Besides, emerging evidence has declared that the suction devices were often ignored by operators. For example, a web-based survey examined current surgical smoke practices of local exhaust ventilators. The researchers found that only 14% of total 4533 respondents reported that local exhaust ventilators were always used during the procedures of electrosurgery. It is indispensable that the suction devices were used in the hospital and executed their protective function. Suction clearance of the diathermy plume with smoke extraction systems resulted in a significant reduction in the amount of smoke in thyroid surgery.With the use of wall suction, Wang et al.  found that fine particle inhalation significantly decreased 48% in superficial surgeries, 52% in abdominal surgeries and 65% in pelvic surgeries. In our experiment, suction devices were effectively used in the operating room, which resulted in the negative consequence.Therefore, we recommended practitioners to use suction system routinely and consistently when performing LEEP.
In addition, Zhao et al. identified 39 types of gases generated during transurethral resection of the malignant bladder tumor tissues, while only 16 types of gases during transurethral resection of benign hypertrophic prostate. The differences in the types of gases between benign hypertrophic prostate and malignant bladder tumor tissues indicated that electrosurgery of malignant tissue was probably more hazardous. LEEP is usually used to treat cervical high-grade CIN, which is potentially premalignant. Thus, we suspected that the chemical composition of smoke produced during LEEP may be less than the level of cervical cancer. And the potential hazard of gases during the surgery of cervical cancer needs to be further investigated.

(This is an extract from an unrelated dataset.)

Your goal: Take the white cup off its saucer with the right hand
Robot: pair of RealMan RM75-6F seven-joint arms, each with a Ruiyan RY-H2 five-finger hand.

In summary, the present investigation shows the relatively low levels of the most common chemical compounds in the smoke from LEEP, in contrast to these determined compounds, the average concentrations of carbon dioxide and formaldehyde in the plume were significantly higher during LEEP than before it. Although exposure of the patient in operating room to emerging chemical compounds is usually a one-time and short-term incident,awareness should be strengthened and preventive measures should be carried for surgeons having operations frequently in the operating room to protect themselves from long-term exposure. We recommend practitioners to use evacuation devices routinely and consistently when performing LEEP. However, there are few studies that detect the long-term effects of surgical smoke. Further research is required to investigate potential long-term effects on theatre staff performing LEEP.